Rice University Computer Science Ph.D. student Tiancheng Xu builds hardware accelerators to speed up dense data computational software programs. Recently, he presented a hardware accelerator he developed with his advisors Alan Cox and Scott Rixner at the IEEE 30th Annual International Symposium on Field-Programmable Custom Computing Machines (FCCM).
“I enjoy working on hardware accelerators for application domains, and analyzing genome data is an intriguing problem to me,” Xu explains.
“When I arrived at Rice in 2020, the first year of the pandemic, research into the virus and the SARS-CoV-2 genome was rapidly expanding in many directions. The computational aspects of genomics research felt like the perfect topic for me, so my advisors set up a meeting with Todd Treangen.”
Treangen, an assistant professor of Computer Science at Rice, is a colleague of Xu’s advisors, Alan Cox and Scott Rixner. Both Cox and Rixner are acclaimed researchers and inventors in the department, with a wide range of collaborators in diverse fields.
Xu said, “Meeting with Todd, who is an expert in genomics, helped us narrow our focus. Based on his experience and expertise in that domain, Todd pointed us to LoFreq. This is a tool that is important for processing genome analysis—especially viral genomes—but it suffers from a long turn-around time.”
Genome analysis involves a computation pipeline. At the very beginning of the pipe is the genome sequencing, which churns out multiple short segments that are then stitched together in a pattern determined by the reference genome. The process yields high quality data, but errors can still occur in both stages: composition and stringing together.
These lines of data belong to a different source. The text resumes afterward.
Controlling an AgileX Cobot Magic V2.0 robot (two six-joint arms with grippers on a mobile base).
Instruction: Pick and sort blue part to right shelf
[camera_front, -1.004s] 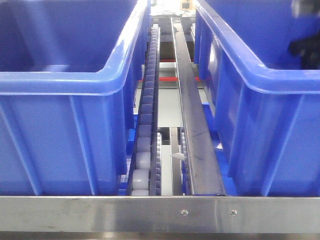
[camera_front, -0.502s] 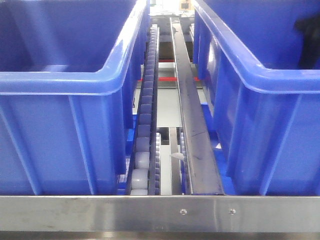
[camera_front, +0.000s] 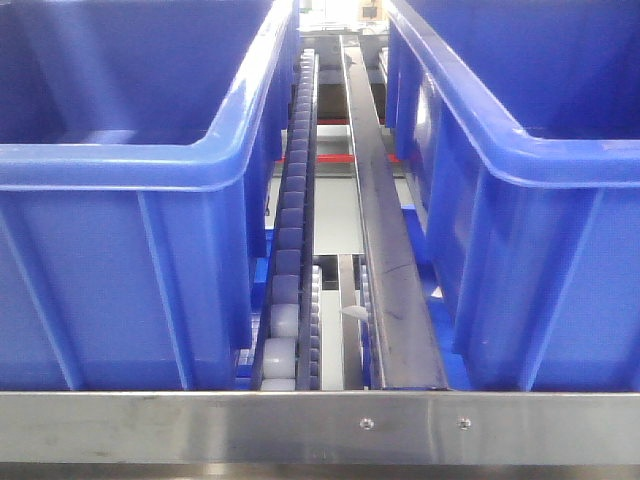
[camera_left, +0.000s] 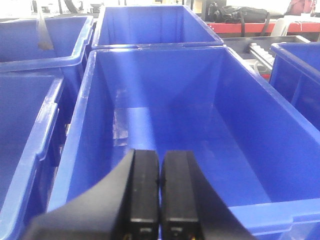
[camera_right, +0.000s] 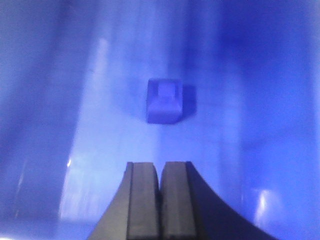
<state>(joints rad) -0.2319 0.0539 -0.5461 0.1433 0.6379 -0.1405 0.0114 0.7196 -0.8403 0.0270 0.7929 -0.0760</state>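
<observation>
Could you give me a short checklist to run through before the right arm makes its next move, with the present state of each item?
1. Blue part released: ok. It lies apart from the right gripper, on a blue floor.
2. Right jaws empty: ok. They stand shut with nothing between them.
3. Left gripper empty: ok. Its jaws are shut over an empty blue bin.
4. Part inside a bin of the right shelf: cannot tell. The right wrist view shows only blue surfaces around it, and the front view shows no part.
5. Retreat path for the right arm: cannot tell. The bin walls are blurred in its wrist view.
</observation>
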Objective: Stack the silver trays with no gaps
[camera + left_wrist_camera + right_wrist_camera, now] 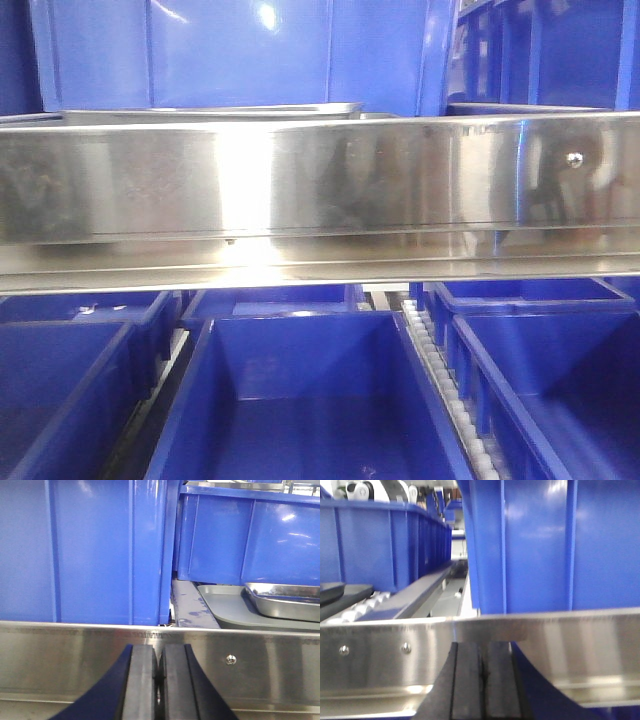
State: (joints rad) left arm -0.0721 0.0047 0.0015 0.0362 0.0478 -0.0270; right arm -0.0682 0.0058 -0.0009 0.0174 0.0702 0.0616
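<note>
We see one silver tray [282, 600] at the right edge of the left wrist view, behind the steel rail [250, 655]. It sits on a flat grey tray [225, 607], its rolled rim and near wall showing, its right part cut off by the frame. A blue bin [245, 535] stands just behind it. In the front view a thin steel rim [220, 110] peeks above the rail [300, 190], under the tall bins [250, 50]; we cannot tell for sure that it is another tray.

The left end effector [159, 680] fills the bottom of its own view, in front of the rail. Its two black pads [142, 685] are pressed together with only a thin seam between them, and nothing is held. A tall blue bin [85, 550] stands behind the rail, left of the tray.

The right end effector [481, 685] looks the same in its view: both pads [465, 680] meet along a thin dark line, empty, close in front of the rail [385, 650]. Behind that rail we see a large blue bin [555, 545] and, to the left, a row of bins [380, 545] beside a roller track [360, 607].

Below the rail in the front view lie open blue bins [300, 400], with white rollers [440, 380] between two of them. A screw [574, 158] sits near the rail's right end.
</note>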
Meanwhile, the genome data itself may contain small variations, perhaps occurring in only one out of 100 people. These variations may appear as an anomaly in a certain position or a substitution in the sequence. But how can scientists tell if the variation is a computational error or an actual variation in the genome? The process of distinguishing between the two types of discrepancies is referred to as variation calling. LoFreq is an effective variant-caller, but its long execution time has prompted some scientists to choose faster, less effective tools.
Xu said, “LoFreq performs time-consuming (and thus expensive) operations for millions of iterations; the structure of the computation prevents it from a simpler parallelization. If we think of this type of computation as traffic on a highway, then LoFreq is a heavily congested freeway."
“In addition to congestion, LoFreq’s traffic has two latent properties: the fundamental operations are slow and the process involves data dependency. Imagine if vehicles on the highway in our analogy can only proceed at a crawl (slow traffic) and cars at the front of a bottleneck cannot move forward until the vehicles behind them have been sorted (data dependency).”
Xu’s solution was to customize a hardware accelerator for LoFreq. LoFreq still handles enormous traffic, but that traffic is now distributed in a smarter way. To achieve this type of distribution, Xu turned to a field-programmable gate array (FPGA) rather than a central processing unit (CPU) or graphics processing unit (GPU). He said FPGAs allow programmers to physically change the hardware circuits and customize them for the software running on top.
“On our hypothetical freeway, parallel programming on CPUs and GPUs is similar to using routing and scheduling to reduce congestion, whereas programming the FPGAs can physically change the structure of the highway to optimize for the traffic,” said Xu.
Although FPGAs allow programmers full control of the circuits, there are still only a limited number of circuits built into the hardware. Xu said programmers must choose from many different options and combinations for optimizations—each with its own speed-up effect and circuit resource cost—and he enjoys the challenge of designing an accelerator to achieve the highest speed-up given these constraints.
Cox was impressed with Xu’s innovations. He said, “When we first met to discuss LoFreq, its variant calling execution time for the SARS-COV-2 typically ran for hours. Now, with the FPGA hardware accelerator, LoFreq processes SARS-COV-2 data in minutes.”
Xu is proud of the initial accelerator but believes this is no time to coast. He said, “We are pushing the optimization even further, and we want to make the accelerator easier for members of the computational biology community to access and use. We’ve been exploring AWS or similar cloud services as a channel for deploying our accelerator. We want to make it as easy for other scientists to use as pushing a button.”
Tiancheng Xu is a Computer Science Ph.D. student, co-advised by Alan L. Cox and Scott Rixner. He matriculated at Rice University in 2020, after completing his M.S. work in Computer Science at the University of Rochester.